Locker's Celebration Call-  This has been beaten to all hell by now so I will touch upon it only briefly.  The call itself was garbage.  The NCAA's edict against "celebration" is garbage.  Pac-10 officiating, on the whole, is garbage.  And most importantly: UDub's PAT team is garbage.
Fifteen yard penalty or not, there is still no excuse for getting a PAT blocked in such a pivotal moment.  Ty Willingham, I hope you like daytime television.  

West Virginia, DOA- I liked the Jeff Mullen hire.  I figured that Mullen would make an effort to replicate his offense from Wake Forest.  While he was never Dan Mullen prolific at Wake Forest, Jeff's misdirection based offense was extremely successful given both the athletes he had at hand and the general state of offense in the ACC.  Mullen's game was based heavily upon counters, traps, moving pockets, screens, and the quick passing game; in short it should have been readily applicable to the talent on hand at WVU.  
...yeah.  About that.  3 points: the worst output by a WVU team since 2001 against Miami.  That Miami team had 5 players drafted in the first round, amongst those drafted such stars as Ed Reed and Jeremy Shockey and Clinton Portis.  That 2001 Miami was excellent and while ECU may well be the cream of this year's mid-major crop it is by no means on par with that Miami team.  

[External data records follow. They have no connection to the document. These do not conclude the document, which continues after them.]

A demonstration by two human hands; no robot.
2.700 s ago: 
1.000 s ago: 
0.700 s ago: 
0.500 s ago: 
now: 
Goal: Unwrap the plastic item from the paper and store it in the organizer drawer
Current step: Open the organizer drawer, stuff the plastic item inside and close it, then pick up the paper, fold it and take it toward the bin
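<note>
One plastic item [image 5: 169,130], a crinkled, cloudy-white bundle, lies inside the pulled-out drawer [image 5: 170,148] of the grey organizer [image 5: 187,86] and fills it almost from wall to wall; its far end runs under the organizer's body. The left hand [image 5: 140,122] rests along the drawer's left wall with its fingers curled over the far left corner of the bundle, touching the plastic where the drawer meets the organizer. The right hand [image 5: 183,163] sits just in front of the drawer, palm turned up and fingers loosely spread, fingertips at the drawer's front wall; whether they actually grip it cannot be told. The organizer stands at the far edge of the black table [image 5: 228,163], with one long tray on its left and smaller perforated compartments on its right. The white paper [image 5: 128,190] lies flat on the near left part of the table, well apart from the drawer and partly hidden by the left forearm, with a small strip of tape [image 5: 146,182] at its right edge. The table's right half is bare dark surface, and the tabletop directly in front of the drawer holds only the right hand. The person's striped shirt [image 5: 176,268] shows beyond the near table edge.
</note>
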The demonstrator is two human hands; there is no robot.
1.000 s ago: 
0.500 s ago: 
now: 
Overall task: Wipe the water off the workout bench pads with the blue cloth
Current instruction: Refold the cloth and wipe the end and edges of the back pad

More disheartening than the final score is the drive chart.  WVU mounted a mere three drives that went for more than 3o yards, and even then those drives ended in a fumble, a FG, and a punt.  Only once (once.  Take a deep breath with me and count to three.  1...2...3...ONCE!) did WVU find itself in the red zone.  Note my word choice, dear read, "find itself."  By no stretch of the imagine did the Mountaineers "put themselves" or "drive into" or otherwise "assert themselves" deep into ECU territory, they were a confused and listless bunch and looked wholly lost whenever they had the ball.  
West Virginia did not lose because of some flukey statistical anomaly; they did not lose because of some freak turnovers or marvelous trickery on ECU's part.  They did not lose gracefully, they got curb stomped.  WVU was out played and they knew it.  As poorly as they played the first half, they were even worse in the second.  If they imploded in the first half, the second half was like the Death Star exploding.  The team came out flat, dull, utterly lifeless; and that, more so than the 386-251 yard advantage by ECU or the 4 yards per attempt by White, is the blackest omen for Bill Stewart's bunch.